--- START ---

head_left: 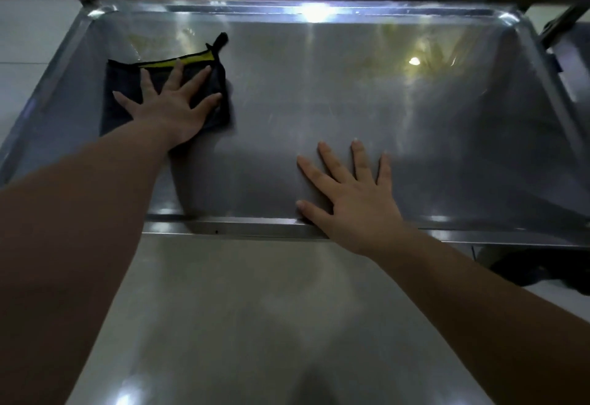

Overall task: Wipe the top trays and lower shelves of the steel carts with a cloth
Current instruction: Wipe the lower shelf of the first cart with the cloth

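Observation:
A steel cart shelf with a raised rim fills the upper half of the head view. On its left part lies a dark cloth with a yellow edge and a small hanging loop. My left hand presses flat on the cloth with the fingers spread. My right hand rests flat on the bare steel near the front rim, fingers apart, holding nothing.
The shelf's front rim runs across the middle of the view. A light tiled floor lies below it. A dark cart frame part stands at the upper right, and a dark wheel-like shape sits low on the right.

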### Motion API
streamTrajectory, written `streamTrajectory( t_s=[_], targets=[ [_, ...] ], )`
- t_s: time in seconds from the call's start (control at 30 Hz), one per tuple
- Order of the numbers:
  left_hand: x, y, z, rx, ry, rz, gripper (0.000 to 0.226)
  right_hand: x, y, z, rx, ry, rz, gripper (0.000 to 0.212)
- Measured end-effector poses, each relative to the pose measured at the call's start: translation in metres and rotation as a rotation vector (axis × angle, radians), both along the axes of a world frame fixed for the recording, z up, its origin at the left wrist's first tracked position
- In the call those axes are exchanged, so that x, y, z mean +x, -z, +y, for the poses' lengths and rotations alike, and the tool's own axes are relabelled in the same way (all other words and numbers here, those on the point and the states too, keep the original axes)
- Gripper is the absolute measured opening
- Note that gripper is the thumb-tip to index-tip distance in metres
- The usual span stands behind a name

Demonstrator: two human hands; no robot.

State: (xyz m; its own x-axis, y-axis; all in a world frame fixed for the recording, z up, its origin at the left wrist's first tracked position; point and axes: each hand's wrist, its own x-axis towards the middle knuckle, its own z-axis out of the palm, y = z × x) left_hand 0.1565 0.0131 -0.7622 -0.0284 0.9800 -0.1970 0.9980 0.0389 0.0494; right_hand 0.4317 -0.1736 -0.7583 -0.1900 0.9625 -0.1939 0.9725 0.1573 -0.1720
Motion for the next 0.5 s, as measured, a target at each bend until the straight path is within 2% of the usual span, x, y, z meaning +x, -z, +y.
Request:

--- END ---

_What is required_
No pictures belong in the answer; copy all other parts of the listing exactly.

_Answer_
head_left: 

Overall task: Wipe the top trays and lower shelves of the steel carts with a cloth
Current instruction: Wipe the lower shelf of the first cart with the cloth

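Observation:
A steel cart shelf with a raised rim fills the upper half of the head view. On its left part lies a dark cloth with a yellow edge and a small hanging loop. My left hand presses flat on the cloth with the fingers spread. My right hand rests flat on the bare steel near the front rim, fingers apart, holding nothing.
The shelf's front rim runs across the middle of the view. A light tiled floor lies below it. A dark cart frame part stands at the upper right, and a dark wheel-like shape sits low on the right.
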
### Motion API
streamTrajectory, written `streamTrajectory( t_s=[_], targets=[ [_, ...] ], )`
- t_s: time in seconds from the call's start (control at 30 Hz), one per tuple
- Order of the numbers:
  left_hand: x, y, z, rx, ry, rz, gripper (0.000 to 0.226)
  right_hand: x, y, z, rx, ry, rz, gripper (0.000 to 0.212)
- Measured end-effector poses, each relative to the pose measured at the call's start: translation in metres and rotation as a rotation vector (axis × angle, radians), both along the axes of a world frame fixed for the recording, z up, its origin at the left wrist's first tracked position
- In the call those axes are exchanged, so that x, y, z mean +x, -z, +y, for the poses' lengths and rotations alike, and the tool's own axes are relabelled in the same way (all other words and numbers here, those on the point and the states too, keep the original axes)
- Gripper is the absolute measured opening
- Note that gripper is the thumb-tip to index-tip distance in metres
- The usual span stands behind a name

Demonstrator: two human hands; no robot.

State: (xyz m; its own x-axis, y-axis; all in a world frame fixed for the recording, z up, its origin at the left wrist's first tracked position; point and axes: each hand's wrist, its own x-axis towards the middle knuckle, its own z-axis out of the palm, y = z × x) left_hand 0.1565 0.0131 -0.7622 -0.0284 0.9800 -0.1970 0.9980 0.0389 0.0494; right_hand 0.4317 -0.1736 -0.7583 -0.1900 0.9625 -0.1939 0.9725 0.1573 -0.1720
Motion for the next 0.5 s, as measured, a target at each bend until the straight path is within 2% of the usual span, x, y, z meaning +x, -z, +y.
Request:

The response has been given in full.